[Python-3000] enhanced descriptors

Sat Jun 10 16:43:53 CEST 2006

well, adding bytecodes is out-of-the-question for me.

i did think of doing a position-proxy class, but it has lots of
drawbacks as well:
* lots of methods to implement (to make it look like an int)

* lazy evaluation -- should only perform tell() when requested,
not before. for example, calling __repr__ or __add__ would have
to tell(), while __iadd__ would not... nasty code

* it would be slower: adding logic to __set__, and an int-like
object (never as fast as a real int), etc.

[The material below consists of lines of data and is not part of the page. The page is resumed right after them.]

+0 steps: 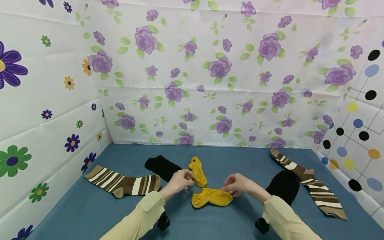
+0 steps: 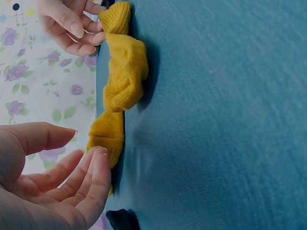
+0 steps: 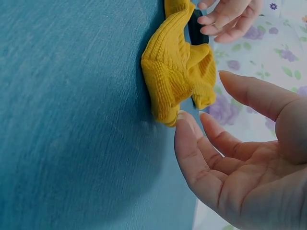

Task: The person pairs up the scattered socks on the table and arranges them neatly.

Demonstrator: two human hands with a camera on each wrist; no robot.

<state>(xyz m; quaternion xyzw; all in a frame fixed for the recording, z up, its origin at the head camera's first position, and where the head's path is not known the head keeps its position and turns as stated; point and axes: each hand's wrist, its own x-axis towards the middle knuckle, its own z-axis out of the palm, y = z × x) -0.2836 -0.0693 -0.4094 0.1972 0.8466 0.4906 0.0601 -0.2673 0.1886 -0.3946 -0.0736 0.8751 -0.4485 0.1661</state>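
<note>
Two mustard-yellow ankle socks lie in the middle of the table. The nearer sock (image 1: 213, 197) stretches sideways, slightly rumpled, while the farther sock (image 1: 198, 173) points away behind its left end. My left hand (image 1: 181, 180) hovers beside the farther sock, thumb apart from loosely bent fingers; in the left wrist view its fingertips (image 2: 100, 152) overlap that sock. At the right end of the nearer sock is my right hand (image 1: 238, 184). Its thumb and fingers stand apart, with fingertips (image 3: 184, 117) right at the sock's edge in the right wrist view.
On the left lie a brown-and-white striped sock (image 1: 126, 181) and a black sock (image 1: 163, 168). Another black sock (image 1: 283, 186) and a second striped sock (image 1: 319, 191) lie on the right. Patterned cloth walls (image 1: 192, 73) enclose the blue table (image 1: 210, 226).
</note>
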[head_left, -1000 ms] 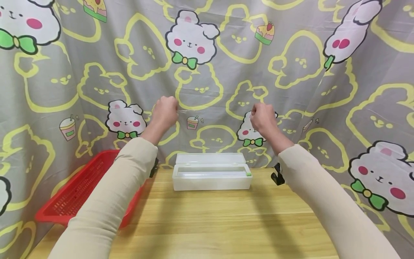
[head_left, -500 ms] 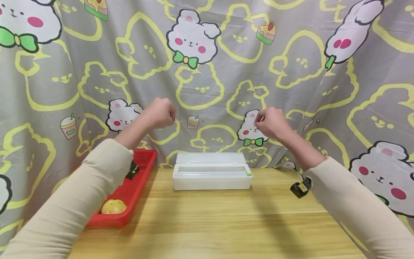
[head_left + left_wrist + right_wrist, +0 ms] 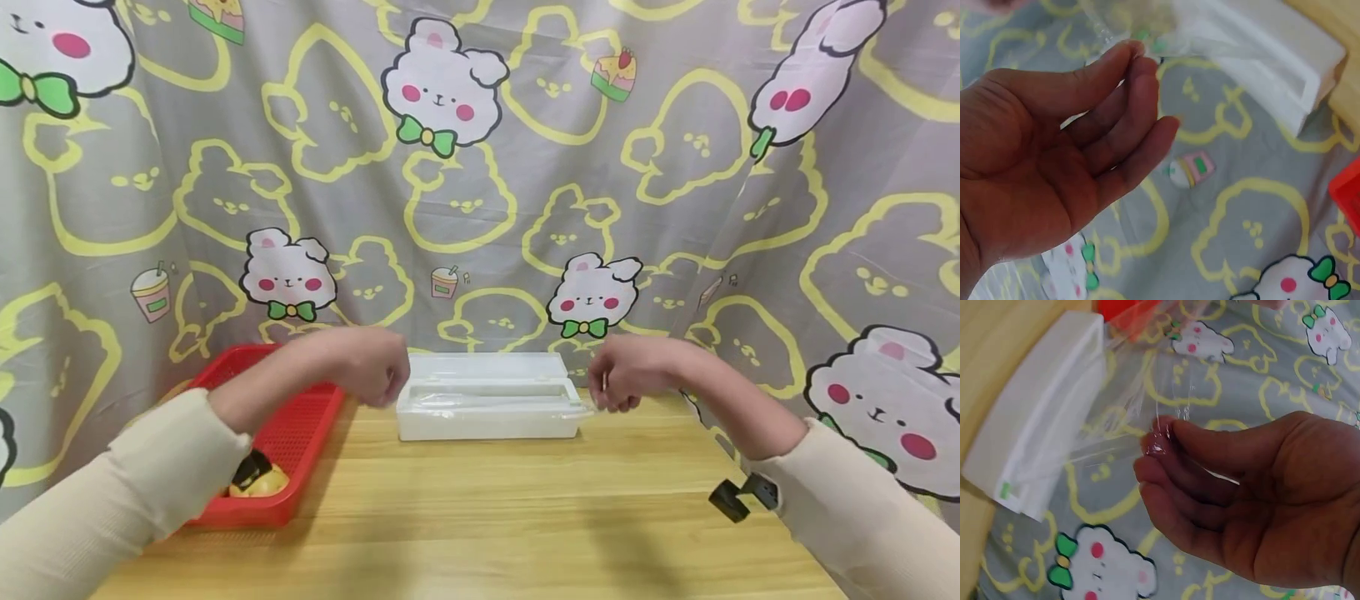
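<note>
A white cling film box (image 3: pixel 487 425) stands at the back of the table with its lid raised. Clear cling film (image 3: pixel 1129 394) stretches out of it, spanning between both hands. My left hand (image 3: pixel 371 367), by the box's left end in the head view, pinches one corner of the film between thumb and fingertips (image 3: pixel 1138 53). At the right end, my right hand (image 3: pixel 626 371) pinches the other corner, where the film bunches at the fingertips (image 3: pixel 1159 449). Being transparent, the film's full extent is hard to make out.
To the left sits a red plastic basket (image 3: pixel 311 467) holding a yellow, potato-like item (image 3: pixel 266 483), partly hidden by the left sleeve and its wrist camera. A patterned grey curtain (image 3: pixel 465 250) hangs behind the wooden table (image 3: pixel 487 517).
Both hands have come down from in front of the curtain to the level of the box, elbows spreading outward. The film now shows over the box front. Box and basket stay put.
</note>
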The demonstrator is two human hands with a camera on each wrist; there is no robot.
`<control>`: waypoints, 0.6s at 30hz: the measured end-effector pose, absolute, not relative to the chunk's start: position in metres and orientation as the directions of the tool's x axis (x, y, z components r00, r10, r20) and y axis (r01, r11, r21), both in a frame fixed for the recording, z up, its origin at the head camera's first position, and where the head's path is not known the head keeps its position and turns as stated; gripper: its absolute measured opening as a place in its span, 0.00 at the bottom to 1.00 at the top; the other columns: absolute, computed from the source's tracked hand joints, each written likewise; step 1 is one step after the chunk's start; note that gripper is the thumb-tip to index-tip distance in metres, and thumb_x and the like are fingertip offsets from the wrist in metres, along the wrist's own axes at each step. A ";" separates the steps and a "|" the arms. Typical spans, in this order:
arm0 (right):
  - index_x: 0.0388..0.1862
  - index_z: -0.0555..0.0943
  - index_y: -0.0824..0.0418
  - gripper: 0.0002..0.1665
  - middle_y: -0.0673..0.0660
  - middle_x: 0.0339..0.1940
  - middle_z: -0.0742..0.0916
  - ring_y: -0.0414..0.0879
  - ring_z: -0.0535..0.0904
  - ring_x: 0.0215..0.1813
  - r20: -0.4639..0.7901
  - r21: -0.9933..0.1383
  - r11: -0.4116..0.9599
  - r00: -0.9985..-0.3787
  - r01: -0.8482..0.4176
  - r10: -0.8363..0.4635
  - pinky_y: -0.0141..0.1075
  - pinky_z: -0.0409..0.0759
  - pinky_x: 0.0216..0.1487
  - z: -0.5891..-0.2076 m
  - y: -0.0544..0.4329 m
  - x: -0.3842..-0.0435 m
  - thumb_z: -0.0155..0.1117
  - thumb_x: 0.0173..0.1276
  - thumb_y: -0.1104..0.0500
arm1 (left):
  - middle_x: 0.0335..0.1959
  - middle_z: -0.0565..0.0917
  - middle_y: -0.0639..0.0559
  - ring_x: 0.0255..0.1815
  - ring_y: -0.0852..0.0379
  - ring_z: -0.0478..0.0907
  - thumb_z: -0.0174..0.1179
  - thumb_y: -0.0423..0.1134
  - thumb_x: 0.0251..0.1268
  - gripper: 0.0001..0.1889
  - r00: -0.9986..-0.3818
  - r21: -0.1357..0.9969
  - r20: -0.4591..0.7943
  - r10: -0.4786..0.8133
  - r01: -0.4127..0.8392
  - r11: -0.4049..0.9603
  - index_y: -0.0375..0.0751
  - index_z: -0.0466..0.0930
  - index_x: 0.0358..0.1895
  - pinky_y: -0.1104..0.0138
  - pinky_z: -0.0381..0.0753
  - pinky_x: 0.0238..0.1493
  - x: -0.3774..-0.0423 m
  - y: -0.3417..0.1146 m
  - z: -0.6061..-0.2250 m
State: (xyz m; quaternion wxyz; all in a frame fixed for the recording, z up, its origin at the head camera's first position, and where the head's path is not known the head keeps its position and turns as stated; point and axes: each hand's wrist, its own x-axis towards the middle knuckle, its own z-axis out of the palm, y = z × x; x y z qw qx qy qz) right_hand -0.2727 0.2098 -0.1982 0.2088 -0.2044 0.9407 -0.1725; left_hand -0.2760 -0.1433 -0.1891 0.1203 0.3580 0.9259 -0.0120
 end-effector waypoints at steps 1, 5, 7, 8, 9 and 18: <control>0.30 0.83 0.64 0.08 0.54 0.25 0.84 0.44 0.78 0.28 -0.336 -0.419 0.850 -0.815 -0.319 -0.472 0.34 0.79 0.32 -0.204 0.209 -0.271 0.59 0.60 0.72 | 0.13 0.78 0.57 0.17 0.62 0.74 0.59 0.23 0.51 0.13 -0.709 0.058 -0.253 0.658 0.668 0.742 0.45 0.81 0.17 0.70 0.73 0.24 -0.270 -0.141 -0.194; 0.27 0.83 0.63 0.07 0.53 0.23 0.84 0.43 0.78 0.27 -0.385 -0.451 0.837 -0.778 -0.310 -0.496 0.33 0.80 0.31 -0.227 0.208 -0.263 0.61 0.60 0.72 | 0.14 0.78 0.56 0.16 0.60 0.75 0.64 0.26 0.54 0.13 -0.734 0.054 -0.348 0.583 0.606 0.794 0.47 0.80 0.18 0.68 0.76 0.24 -0.250 -0.132 -0.213; 0.26 0.83 0.63 0.07 0.53 0.22 0.84 0.43 0.78 0.26 -0.398 -0.462 0.835 -0.772 -0.298 -0.495 0.33 0.80 0.30 -0.240 0.208 -0.260 0.63 0.60 0.72 | 0.15 0.78 0.55 0.16 0.60 0.75 0.65 0.26 0.55 0.14 -0.741 0.050 -0.371 0.560 0.586 0.809 0.47 0.79 0.18 0.68 0.74 0.24 -0.245 -0.128 -0.223; 0.25 0.83 0.64 0.07 0.53 0.21 0.84 0.43 0.78 0.25 -0.404 -0.467 0.837 -0.773 -0.287 -0.490 0.33 0.80 0.30 -0.246 0.209 -0.258 0.64 0.59 0.72 | 0.14 0.78 0.55 0.15 0.60 0.74 0.65 0.26 0.54 0.14 -0.745 0.044 -0.376 0.551 0.580 0.814 0.47 0.78 0.17 0.69 0.73 0.23 -0.243 -0.127 -0.229; 0.25 0.83 0.63 0.07 0.53 0.21 0.84 0.43 0.78 0.25 -0.410 -0.470 0.839 -0.774 -0.274 -0.483 0.34 0.79 0.30 -0.251 0.209 -0.257 0.64 0.59 0.72 | 0.14 0.78 0.55 0.15 0.60 0.74 0.64 0.25 0.54 0.15 -0.744 0.042 -0.384 0.547 0.577 0.815 0.47 0.77 0.16 0.69 0.71 0.22 -0.242 -0.126 -0.235; 0.21 0.84 0.63 0.08 0.53 0.19 0.84 0.42 0.76 0.23 -0.454 -0.483 0.849 -0.768 -0.215 -0.452 0.35 0.81 0.30 -0.289 0.215 -0.247 0.68 0.57 0.71 | 0.11 0.81 0.51 0.11 0.65 0.70 0.63 0.23 0.50 0.16 -0.714 0.018 -0.468 0.520 0.581 0.814 0.48 0.76 0.13 0.72 0.63 0.19 -0.235 -0.121 -0.294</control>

* and, worst of all, it would have unavoidable undesired
behavior:

desired behavior:
    f.position += 2

undesired behavior:
    p = f.position
    p += 2     # this would seek()!!!

any good solution would require lots of magic, so i guess
i'm just gonna pull off the += optimization. two system calls
are not worth writing such an ugly code.

the solution must come from "enhanced descriptors".

- - - - - - - - -

> What would be needed is to combine the attribute access
> and += operator into a single "add to attribute" operation.
> So there would be an ADD_TO_ATTRIBUTE bytecode, and a
> corresponding __iaddattr__ method or some such implementing
> it.

i'm afraid that's not possible, because the compiler can't tell
that x.y+=z is a descriptor assignment.

> Then of course you'd want corresponding methods for all
> the other inplace operators applied to attributes. And
> probably a third set for obj[index] += value etc.

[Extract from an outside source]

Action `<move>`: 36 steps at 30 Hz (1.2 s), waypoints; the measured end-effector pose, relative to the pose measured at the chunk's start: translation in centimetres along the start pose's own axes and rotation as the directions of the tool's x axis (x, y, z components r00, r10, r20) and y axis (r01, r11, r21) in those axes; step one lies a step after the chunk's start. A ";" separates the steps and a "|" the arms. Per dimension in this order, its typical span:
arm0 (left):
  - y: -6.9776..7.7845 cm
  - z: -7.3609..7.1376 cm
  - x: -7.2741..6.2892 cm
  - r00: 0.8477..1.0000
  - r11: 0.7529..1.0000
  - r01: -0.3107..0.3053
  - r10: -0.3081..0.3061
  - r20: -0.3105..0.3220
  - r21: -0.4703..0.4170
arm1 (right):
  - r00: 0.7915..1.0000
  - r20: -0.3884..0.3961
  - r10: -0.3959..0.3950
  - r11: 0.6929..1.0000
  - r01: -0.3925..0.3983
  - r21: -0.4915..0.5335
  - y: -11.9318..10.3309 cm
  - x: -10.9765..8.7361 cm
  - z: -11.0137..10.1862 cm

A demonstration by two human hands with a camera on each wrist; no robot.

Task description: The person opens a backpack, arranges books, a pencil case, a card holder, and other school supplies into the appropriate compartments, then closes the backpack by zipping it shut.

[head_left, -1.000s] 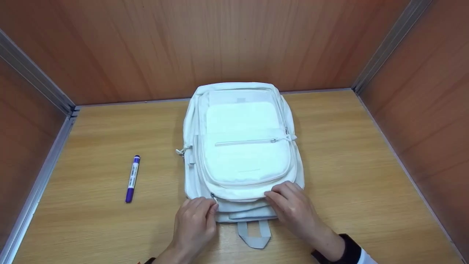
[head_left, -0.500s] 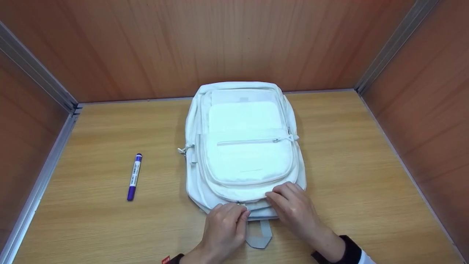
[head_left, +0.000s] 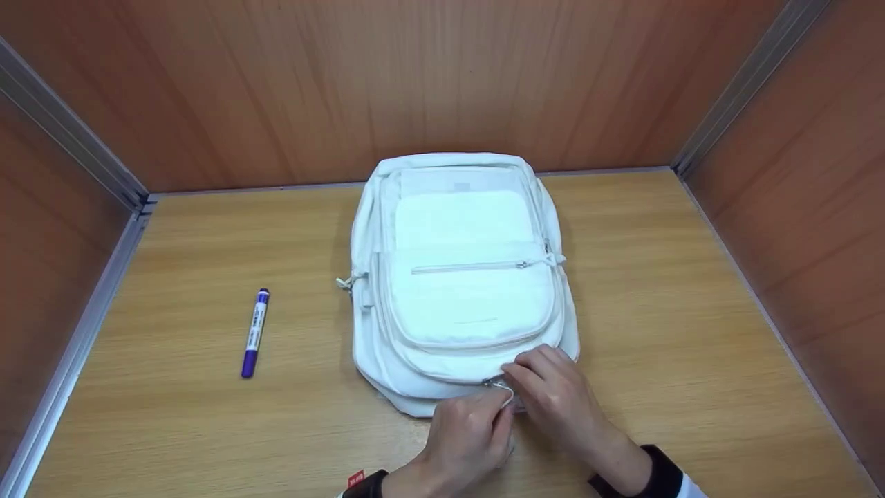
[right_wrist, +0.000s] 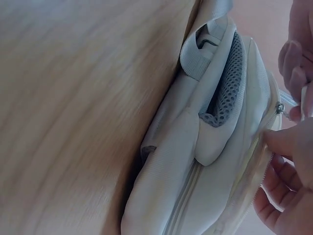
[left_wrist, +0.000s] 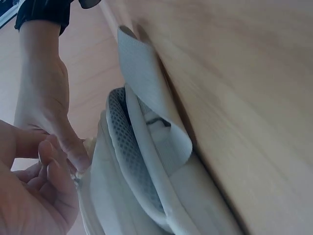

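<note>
A white backpack (head_left: 470, 297) lies on the table, front pockets up, its top end toward me. At that end, my left hand (head_left: 470, 432) pinches the looped zipper pull (head_left: 509, 393) with curled fingers. Just to its right, my right hand (head_left: 553, 387) pinches the fabric edge beside the zipper. The metal zipper slider (right_wrist: 279, 108) shows close to the right thumb in the right wrist view, with parted zipper teeth beyond it. The left wrist view shows the grey top handle (left_wrist: 146, 73) and a mesh-lined strap (left_wrist: 129, 142) below the hands.
A purple marker (head_left: 255, 333) with a white label lies left of the backpack. Brown wood-grain panels (head_left: 429, 83) enclose the wooden table (head_left: 643, 290) at the back and both sides, joined by grey metal edging (head_left: 131, 200).
My left hand has drawn the zipper slider rightward along the backpack's near edge, up to the right hand. The right hand keeps its grip in place. The marker lies still.
</note>
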State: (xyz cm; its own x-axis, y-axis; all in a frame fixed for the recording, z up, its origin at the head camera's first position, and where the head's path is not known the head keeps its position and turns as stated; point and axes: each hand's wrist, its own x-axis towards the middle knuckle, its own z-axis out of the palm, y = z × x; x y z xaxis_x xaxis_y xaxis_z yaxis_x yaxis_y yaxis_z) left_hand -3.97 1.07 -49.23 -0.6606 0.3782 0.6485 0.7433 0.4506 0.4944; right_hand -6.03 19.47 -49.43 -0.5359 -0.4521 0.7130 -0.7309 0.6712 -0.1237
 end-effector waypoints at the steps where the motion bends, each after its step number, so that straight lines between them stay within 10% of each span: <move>1: 0.0 0.0 0.0 1.000 1.000 0.004 -0.004 -0.009 -0.015 | 1.000 -0.011 -0.013 1.000 0.013 0.003 0.0 -0.1 0.0; 13: 0.3 -0.7 0.0 0.997 0.994 0.075 -0.076 -0.013 -0.075 | 0.999 -0.022 -0.029 0.997 0.031 0.075 -1.4 -0.6 -0.2; 22: -1.0 -1.9 0.2 0.997 0.995 -0.069 0.070 -0.010 0.068 | 0.999 0.029 0.016 0.987 -0.020 0.161 -1.5 -0.5 -0.7; 28: -2.7 -2.7 0.4 0.984 0.893 -0.157 0.176 -0.007 0.421 | 0.999 0.016 0.037 0.984 -0.040 0.175 -1.5 -0.6 -1.1; 36: -3.4 -3.2 -0.1 0.969 0.802 -0.236 0.152 0.195 0.548 | 1.000 0.006 0.025 0.987 -0.025 0.161 -1.6 -0.9 -1.3</move>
State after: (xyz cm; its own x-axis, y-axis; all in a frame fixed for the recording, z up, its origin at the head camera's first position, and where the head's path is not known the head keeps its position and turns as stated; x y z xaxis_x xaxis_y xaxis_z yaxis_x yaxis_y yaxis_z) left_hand -6.11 -3.12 -49.14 -0.5475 0.5925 0.5909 0.6948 0.7154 -0.0736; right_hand -3.81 19.55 -48.91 -0.5563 -0.4390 0.7055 -0.7756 0.5790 -0.2514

no, i don't think so. indexing should first __get__ the object,
and then index it. these are two separate operations. only the
inplace operators should be optimized into one function.

- - - - - - - - -

> It might be worth writing a PEP about this.

well, you asked for it :)

preliminary pep: STORE_INPLACE_ATTR

today, x.y += z is translated to
x.__setattr__("y",  x.__getattr__("y") +/+=  z)
depending on y (if it supports __iadd__ or only __add__)

the proposed change is to replace this scheme by
__setiattr__ - set inplace attr. it takes three arguments:
name, operation, and value. it is invoked by the new
bytecode instruction: STORE_INPLACE_ATTR.

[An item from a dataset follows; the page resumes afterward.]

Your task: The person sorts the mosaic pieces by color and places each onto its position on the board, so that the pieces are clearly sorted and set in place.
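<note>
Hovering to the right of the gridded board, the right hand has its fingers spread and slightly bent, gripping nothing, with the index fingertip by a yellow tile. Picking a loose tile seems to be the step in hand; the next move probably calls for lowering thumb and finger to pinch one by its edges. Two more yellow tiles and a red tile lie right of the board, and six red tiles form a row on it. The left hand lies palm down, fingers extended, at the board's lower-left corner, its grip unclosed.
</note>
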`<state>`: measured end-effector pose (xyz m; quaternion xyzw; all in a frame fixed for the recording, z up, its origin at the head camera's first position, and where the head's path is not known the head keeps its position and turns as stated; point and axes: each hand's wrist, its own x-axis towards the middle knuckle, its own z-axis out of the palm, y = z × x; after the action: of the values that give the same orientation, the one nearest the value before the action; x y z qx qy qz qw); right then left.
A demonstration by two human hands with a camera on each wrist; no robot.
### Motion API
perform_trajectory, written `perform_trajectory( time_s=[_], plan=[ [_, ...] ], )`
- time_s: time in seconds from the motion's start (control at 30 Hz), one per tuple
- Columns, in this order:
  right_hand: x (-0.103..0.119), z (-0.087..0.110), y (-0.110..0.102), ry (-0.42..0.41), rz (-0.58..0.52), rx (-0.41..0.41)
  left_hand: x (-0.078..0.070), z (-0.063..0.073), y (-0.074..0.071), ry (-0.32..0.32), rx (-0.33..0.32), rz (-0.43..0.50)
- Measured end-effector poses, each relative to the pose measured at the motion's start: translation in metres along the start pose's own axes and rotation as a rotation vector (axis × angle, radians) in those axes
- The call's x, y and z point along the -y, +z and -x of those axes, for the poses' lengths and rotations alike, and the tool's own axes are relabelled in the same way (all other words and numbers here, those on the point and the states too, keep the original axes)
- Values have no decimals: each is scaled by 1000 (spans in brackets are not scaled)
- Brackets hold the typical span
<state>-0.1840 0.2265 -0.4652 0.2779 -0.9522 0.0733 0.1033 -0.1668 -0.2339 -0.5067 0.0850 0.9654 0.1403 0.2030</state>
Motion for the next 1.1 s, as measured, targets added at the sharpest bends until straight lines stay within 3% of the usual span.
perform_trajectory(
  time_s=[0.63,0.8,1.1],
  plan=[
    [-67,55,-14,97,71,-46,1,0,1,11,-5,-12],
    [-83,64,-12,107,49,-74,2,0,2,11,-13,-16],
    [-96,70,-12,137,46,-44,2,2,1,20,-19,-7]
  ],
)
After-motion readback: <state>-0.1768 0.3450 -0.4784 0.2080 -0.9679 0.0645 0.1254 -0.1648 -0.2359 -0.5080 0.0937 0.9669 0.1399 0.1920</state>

the new instruction's layout looks like this:
TOS+2: value
TOS+1: operation code (1=add, 2=sub, 3=mul, ...)
TOS: object
STORE_INPLACE_ATTR <nameindex>

the need of this new special method is to optimize the
inplace operators, for both normal attributes and descriptors.

examples:
for normal assignment, the normal behavior is retained
x.y = 5 ==> x.__setattr__("y", 5)

for augmented assignment, the inplace version (__setiattr__)
is used instead:
x.y += 5  ==> x.__setiattr__("y", operator.add, 5)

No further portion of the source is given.